▶ Given data
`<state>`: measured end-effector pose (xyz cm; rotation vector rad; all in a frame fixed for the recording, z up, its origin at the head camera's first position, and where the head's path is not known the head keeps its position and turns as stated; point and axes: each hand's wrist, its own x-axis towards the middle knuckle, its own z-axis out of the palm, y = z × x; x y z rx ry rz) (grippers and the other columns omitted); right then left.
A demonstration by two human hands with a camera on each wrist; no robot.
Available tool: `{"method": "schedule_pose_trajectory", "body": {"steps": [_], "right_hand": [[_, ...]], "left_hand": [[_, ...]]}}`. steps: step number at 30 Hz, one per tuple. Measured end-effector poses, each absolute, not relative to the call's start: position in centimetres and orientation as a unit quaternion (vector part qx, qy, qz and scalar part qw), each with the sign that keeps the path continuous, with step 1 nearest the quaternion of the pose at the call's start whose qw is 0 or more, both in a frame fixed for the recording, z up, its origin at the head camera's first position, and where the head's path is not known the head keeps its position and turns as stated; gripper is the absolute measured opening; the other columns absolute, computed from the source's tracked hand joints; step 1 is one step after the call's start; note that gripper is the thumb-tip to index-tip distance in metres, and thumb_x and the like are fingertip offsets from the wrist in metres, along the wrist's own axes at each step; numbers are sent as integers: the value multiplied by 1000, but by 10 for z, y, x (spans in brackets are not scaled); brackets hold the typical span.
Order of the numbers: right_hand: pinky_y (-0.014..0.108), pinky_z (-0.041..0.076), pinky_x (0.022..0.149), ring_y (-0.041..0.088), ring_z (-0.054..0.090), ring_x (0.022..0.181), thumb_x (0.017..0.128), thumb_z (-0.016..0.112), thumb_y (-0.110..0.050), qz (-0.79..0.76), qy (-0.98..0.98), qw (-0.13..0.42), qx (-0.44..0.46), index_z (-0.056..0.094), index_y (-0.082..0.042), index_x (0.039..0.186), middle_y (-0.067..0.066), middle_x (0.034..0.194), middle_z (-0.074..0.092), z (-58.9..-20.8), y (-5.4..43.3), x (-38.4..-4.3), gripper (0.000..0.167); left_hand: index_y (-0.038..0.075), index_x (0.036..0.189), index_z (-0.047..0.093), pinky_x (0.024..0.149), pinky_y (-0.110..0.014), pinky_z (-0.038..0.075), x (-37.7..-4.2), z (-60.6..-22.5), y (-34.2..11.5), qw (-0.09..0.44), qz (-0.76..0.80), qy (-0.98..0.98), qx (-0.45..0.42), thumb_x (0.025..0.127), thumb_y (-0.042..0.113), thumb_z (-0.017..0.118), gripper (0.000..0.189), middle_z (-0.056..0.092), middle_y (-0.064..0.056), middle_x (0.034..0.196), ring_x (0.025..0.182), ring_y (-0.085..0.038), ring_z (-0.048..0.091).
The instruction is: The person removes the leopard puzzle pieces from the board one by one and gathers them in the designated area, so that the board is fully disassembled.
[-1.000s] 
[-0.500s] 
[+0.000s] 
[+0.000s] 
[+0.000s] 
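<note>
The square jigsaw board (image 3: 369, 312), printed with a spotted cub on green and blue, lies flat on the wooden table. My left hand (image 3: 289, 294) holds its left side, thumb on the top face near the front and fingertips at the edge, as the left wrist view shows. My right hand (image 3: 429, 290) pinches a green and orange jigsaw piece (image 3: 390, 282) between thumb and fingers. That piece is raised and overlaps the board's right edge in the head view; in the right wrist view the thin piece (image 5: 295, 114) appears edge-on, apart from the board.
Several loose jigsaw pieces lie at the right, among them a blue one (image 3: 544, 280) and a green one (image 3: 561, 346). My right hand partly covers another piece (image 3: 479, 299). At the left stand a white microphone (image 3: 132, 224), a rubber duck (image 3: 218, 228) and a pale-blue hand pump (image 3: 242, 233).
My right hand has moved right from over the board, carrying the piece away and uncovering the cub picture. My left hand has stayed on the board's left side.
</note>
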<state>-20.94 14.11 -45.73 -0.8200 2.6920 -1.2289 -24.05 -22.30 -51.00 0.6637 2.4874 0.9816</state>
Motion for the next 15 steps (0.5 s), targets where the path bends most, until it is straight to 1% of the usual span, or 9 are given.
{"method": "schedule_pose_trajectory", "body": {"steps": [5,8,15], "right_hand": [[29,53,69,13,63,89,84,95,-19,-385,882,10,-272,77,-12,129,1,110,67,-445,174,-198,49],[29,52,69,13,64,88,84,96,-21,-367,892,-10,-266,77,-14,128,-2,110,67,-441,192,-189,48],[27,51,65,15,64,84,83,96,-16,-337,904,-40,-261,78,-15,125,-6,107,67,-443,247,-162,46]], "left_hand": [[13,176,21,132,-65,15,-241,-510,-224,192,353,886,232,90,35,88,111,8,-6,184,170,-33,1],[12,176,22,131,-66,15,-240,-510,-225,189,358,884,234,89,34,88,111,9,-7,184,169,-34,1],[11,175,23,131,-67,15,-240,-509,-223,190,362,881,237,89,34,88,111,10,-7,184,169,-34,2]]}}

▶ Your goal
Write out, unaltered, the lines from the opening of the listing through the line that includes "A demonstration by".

▶ Answer section
`<state>`: measured end-effector pose (xyz cm; rotation vector rad; all in a frame fixed for the recording, z up, its origin at the head camera's first position, and where the head's path is not known the head keeps its position and turns as stated; point and axes: each hand's wrist, its own x-axis towards the middle knuckle, its own z-axis out of the palm, y = z × x; x y z rx ry rz) (grippers and the other columns omitted); right then left.
A demonstration by two human hands with a camera on each wrist; no robot.

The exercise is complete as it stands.